The important thing is avoiding copy-pasting.

> 
> Here, we have one single function in a driver implementation.
> And this code is unused (__builtin_add_overflow -> check_add_overflow
> -> ice_get_pfa_module_tlv -> ice_get_link_default_override ->
> ice_cfg_phy_fec, with no intree user).
> 

I'm mainly saying that Andre is doing nothing wrong here; it's a matter of 
setting the bar for making generic functions part of DPDK's public API.
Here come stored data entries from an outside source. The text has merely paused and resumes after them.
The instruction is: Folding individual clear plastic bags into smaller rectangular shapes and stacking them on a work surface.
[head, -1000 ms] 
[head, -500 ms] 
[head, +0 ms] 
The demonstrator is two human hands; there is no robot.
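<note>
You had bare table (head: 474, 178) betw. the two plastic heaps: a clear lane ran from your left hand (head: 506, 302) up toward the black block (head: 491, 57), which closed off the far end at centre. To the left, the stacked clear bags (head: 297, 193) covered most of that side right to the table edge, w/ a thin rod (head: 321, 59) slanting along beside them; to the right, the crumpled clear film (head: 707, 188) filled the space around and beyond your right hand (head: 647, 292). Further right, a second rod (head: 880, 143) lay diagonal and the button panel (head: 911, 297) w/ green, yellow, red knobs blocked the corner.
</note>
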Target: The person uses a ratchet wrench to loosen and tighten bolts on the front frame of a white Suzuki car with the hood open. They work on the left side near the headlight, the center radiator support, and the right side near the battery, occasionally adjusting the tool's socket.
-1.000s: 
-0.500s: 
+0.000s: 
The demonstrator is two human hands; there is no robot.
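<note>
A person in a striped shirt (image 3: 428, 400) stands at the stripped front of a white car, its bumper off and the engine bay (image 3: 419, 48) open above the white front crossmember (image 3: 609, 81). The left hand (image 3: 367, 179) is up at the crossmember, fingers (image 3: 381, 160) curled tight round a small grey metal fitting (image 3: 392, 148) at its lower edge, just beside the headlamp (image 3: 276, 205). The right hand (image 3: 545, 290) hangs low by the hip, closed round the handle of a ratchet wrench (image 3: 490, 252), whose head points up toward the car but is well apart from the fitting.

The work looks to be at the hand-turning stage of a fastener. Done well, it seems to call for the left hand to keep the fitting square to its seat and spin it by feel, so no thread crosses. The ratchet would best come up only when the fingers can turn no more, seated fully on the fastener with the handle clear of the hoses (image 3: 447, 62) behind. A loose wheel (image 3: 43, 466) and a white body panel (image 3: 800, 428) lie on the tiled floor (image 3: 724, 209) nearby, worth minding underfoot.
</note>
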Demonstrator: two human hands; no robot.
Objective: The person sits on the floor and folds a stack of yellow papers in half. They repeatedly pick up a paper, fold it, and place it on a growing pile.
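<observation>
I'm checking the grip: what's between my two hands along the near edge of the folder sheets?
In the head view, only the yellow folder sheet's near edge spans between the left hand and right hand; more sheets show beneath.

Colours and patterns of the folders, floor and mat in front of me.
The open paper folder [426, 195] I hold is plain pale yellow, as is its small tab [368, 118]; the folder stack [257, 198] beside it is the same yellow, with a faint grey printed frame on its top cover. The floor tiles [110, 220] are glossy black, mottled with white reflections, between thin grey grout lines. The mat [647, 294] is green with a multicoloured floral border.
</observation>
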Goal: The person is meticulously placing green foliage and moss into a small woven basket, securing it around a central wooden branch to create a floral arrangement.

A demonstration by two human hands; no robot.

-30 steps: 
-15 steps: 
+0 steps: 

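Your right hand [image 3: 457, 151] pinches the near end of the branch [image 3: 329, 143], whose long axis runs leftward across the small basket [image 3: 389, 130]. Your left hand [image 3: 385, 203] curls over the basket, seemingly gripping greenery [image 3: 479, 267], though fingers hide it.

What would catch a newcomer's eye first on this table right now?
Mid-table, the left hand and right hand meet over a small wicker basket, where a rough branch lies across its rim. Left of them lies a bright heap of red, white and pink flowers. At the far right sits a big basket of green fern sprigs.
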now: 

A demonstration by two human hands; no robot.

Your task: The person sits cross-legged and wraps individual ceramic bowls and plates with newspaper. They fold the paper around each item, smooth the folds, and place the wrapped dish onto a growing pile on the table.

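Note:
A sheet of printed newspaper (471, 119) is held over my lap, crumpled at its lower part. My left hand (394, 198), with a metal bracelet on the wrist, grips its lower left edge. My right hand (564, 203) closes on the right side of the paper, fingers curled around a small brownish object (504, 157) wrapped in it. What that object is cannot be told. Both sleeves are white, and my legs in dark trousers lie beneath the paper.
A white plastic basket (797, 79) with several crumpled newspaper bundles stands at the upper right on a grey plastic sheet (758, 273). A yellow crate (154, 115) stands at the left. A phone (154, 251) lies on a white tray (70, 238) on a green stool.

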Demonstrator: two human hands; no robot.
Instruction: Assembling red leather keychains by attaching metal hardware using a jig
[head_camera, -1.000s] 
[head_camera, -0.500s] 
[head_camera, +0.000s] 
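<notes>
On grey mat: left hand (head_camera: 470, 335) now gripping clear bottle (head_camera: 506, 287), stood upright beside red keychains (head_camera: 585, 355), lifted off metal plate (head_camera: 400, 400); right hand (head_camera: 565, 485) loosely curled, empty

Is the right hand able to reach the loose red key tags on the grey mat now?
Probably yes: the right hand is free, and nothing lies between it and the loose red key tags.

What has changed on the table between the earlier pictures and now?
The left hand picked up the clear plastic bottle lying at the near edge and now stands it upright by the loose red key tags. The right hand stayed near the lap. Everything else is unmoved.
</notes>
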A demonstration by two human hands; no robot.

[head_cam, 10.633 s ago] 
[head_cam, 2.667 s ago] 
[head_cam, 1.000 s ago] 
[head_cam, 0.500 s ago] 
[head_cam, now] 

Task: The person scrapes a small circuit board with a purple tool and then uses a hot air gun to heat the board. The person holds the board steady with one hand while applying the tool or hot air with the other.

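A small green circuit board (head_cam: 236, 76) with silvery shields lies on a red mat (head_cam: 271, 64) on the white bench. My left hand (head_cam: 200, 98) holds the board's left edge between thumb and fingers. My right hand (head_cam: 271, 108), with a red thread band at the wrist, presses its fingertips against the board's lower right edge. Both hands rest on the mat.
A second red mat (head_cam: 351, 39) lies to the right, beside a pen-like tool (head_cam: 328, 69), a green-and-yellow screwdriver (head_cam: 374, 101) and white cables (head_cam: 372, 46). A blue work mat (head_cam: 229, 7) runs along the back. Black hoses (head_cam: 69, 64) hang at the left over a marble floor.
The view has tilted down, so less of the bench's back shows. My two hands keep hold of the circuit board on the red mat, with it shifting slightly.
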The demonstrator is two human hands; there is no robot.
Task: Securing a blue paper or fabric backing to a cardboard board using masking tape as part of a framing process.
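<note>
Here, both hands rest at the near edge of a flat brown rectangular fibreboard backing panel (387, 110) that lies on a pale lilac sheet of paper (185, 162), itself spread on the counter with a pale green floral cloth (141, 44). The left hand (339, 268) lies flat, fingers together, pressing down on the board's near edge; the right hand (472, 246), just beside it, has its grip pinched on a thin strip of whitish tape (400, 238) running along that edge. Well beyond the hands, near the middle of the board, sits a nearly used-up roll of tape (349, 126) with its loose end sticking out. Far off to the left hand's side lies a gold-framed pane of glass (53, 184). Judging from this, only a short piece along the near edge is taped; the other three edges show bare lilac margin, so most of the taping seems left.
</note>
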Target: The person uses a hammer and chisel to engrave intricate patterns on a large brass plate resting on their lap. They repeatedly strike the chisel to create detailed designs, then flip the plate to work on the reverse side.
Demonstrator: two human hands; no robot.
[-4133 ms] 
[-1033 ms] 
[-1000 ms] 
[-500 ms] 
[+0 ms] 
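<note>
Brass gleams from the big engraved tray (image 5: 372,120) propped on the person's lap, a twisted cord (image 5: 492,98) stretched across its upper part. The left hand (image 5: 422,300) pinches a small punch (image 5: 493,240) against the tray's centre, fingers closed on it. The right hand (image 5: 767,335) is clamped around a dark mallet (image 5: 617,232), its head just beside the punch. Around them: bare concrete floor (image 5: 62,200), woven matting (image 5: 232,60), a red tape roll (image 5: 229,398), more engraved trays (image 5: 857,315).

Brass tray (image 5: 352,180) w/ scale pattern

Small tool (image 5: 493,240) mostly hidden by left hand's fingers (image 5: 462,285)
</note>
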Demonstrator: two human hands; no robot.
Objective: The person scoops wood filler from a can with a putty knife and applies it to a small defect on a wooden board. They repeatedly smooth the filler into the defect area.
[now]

In this particular case, I don't have a strong opinion on how public the new 
function is.
Putting it in some generic private header is also perfectly acceptable for me.
Just don't put it directly in the driver; that would lead to copy-paste into 
other drivers.

> 
> >
> > The only issue I have with these (incl. the bit operations) are that
> they are in the EAL library, although they have absolutely nothing to
> do with hardware or O/S abstraction, so they really should be in a
> "utils" library.
> > But that's another story, so let's not burden Andre with that.
> 
> Orthogonal to the question.

Partly, yes.
But if we had a generic "utils" library, there would be less resistance to 
adding the new function there than there is to adding it to the EAL API.